Lincoln Days in Hodgenville

As well as celebrating the life and legacy of Hodgenville’s most prominent citizen, Lincoln Days is also a home-coming event to entice onetime citizens to return and visit with friends and family. There were Little Abe and Sara and Lincoln look-a-like contests, a Pioneer Family costume contest as well as a Lincoln oratory contest held early in the day. The winners got to ride on the floats in the afternoon parade.

A Lincoln look-a-like

Quilts on display for People’s Choice and Sale

With antique car and tractor displays, a quilt show, local country music, and Pioneer games such as log splitting and log riding as well as a cornhole tournament (tossing a corn cob through a hole), the event draws much participation from near and far.

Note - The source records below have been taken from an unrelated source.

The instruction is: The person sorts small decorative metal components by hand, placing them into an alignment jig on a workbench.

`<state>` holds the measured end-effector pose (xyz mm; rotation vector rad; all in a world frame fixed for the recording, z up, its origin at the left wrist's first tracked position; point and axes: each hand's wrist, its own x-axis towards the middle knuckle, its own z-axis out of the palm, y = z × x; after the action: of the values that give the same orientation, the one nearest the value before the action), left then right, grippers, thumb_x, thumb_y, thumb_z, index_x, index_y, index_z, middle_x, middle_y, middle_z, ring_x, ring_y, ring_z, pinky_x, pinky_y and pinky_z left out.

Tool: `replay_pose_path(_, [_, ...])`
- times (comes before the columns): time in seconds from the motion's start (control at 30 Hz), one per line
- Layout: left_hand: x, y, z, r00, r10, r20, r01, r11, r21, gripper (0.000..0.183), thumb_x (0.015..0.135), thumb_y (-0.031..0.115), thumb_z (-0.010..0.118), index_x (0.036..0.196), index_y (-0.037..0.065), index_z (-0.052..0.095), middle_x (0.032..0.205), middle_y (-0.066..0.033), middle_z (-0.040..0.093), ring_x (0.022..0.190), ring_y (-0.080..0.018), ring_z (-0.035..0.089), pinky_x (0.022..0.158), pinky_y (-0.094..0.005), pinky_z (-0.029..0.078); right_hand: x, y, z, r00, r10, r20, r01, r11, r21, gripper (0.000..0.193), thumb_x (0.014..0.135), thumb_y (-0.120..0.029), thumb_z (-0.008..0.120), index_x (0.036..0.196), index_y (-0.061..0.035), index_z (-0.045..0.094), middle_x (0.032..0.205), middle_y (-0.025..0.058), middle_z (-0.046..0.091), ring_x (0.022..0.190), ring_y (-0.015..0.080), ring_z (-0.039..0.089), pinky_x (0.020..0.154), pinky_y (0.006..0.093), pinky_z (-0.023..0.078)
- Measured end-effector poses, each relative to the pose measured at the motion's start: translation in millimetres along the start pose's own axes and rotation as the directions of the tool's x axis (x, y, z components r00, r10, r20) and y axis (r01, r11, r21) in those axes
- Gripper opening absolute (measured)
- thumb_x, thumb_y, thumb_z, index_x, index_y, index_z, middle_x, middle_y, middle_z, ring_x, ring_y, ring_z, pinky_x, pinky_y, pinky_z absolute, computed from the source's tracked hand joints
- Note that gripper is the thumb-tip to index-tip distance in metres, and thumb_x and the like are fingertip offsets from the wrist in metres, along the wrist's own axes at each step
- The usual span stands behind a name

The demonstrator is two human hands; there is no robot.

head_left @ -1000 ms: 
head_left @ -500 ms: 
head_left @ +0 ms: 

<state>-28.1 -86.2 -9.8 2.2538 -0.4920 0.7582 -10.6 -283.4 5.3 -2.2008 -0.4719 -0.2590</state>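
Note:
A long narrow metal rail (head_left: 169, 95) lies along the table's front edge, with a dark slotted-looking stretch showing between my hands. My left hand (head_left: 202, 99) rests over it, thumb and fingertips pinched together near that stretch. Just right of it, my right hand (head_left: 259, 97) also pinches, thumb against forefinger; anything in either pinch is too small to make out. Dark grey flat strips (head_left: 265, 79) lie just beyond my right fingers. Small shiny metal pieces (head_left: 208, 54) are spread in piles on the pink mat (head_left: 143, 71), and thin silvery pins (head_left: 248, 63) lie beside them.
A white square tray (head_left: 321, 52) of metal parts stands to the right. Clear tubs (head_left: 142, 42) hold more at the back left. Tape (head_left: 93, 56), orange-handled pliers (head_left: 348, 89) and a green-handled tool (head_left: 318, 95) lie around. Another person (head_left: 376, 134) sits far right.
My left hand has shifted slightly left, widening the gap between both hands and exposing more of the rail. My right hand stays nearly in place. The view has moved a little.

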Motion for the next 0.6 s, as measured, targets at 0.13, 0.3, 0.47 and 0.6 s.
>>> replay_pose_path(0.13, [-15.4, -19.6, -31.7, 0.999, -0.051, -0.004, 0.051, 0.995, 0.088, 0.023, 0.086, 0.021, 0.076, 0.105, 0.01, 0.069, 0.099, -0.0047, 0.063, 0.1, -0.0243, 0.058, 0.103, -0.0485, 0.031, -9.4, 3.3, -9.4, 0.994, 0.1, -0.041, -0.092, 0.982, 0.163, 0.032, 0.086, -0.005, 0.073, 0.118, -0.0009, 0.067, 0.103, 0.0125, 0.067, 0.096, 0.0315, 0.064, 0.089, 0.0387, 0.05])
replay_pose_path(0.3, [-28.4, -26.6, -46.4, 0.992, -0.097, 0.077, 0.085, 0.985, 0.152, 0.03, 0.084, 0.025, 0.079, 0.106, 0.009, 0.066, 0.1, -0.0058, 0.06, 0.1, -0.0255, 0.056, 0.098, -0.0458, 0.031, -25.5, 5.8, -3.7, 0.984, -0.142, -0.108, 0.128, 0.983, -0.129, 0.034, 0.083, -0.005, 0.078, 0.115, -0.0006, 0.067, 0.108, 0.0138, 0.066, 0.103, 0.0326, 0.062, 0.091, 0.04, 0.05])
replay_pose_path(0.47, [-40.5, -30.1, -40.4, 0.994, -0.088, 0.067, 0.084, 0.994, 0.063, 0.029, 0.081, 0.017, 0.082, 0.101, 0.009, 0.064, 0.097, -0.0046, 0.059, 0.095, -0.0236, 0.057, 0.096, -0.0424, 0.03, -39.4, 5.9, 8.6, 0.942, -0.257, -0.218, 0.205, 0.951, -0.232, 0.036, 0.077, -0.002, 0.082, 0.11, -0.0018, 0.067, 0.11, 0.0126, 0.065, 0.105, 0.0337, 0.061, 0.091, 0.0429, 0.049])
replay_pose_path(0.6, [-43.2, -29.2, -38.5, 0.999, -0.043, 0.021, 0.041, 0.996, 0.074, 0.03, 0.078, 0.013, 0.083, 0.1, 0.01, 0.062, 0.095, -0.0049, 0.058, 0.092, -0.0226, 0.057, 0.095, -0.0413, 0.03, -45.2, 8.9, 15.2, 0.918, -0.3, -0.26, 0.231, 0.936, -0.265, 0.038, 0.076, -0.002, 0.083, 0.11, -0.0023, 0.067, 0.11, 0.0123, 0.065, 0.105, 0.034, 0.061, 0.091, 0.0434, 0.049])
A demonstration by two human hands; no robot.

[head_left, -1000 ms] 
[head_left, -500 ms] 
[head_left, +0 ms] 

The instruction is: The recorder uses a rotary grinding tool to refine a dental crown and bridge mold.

Danville’s Constitution Square


The frontier and Civil War historic places, Constitution Square, Fort Harrod and the Perryville Battlefield did not have their visitor’s centers open so we did not get full appreciation of them.
However traveling to them we did appreciate Kentucky’s changing landscape. We drove through valleys, some flat, some with rolling hills, usually dotted with farms. The hills that rimmed the valleys made the horizon look lumpy.

Quilt Squares and hanging tobacco - a common barn sight

Many black barns in Amish areas

Sometimes we could be looking over the tree tops to the wide landscape below. We would have to zigzag down and up roads with limestone cliffs hugging the roadside or with tangles of trees and brush so thick that the eyes could not see through.

A surprise coming around a curve

A visit to Loretto and the Maker’s Mark Distillery gave us a look at the famous Bourbon culture here in Kentucky. Chase, our droll tour guide, told us that Mabel Stanley told her husband that she knew her pewter was made by different artisans because they each had a maker’s mark on the bottom. Thus came the name and the signature red wax bottle cover. The grounds, the family home, the other structures as well as the tour of the small distillery made it worth the effort to go there.

Stanley Family Home

Inside this Building is the whole operation

Old drive-up liquor store

Huge ricks store the aging bourbon

Fine arts and crafts are found in Berea at the Kentucky Artisan Center and in the local shops. We had a taste of the southern classic dishes of Brown Betty and spoon bread at the historic Boone Tavern on the Berea College campus. Students work at the inn and make furniture and instruments for sale in return for their tuition-free education.

Boone Tavern

Walking around The Kentucky Guild Arts Fair held under tall trees made the looking more pleasurable.
Kentucky Guild Arts Fair

Music under the trees

With the first dusting of snow we attended a performance of Christmas in Renfro Valley. Held in a big barn, it was a delightful mix of talents with old-fashioned country sensibility. The story line referred to an Appalachian tradition, the Christmas Train. Each year around Christmas a train brings toys and entertainment to the children living in the remote areas of the Appalachians.

Cast of Christmas in Renfro Valley

A Village Shop in Renfro Valley

December in Campbellsville

Christmas brings an end to our work and time in Kentucky. We are heading for warmer weather, California, and 2011.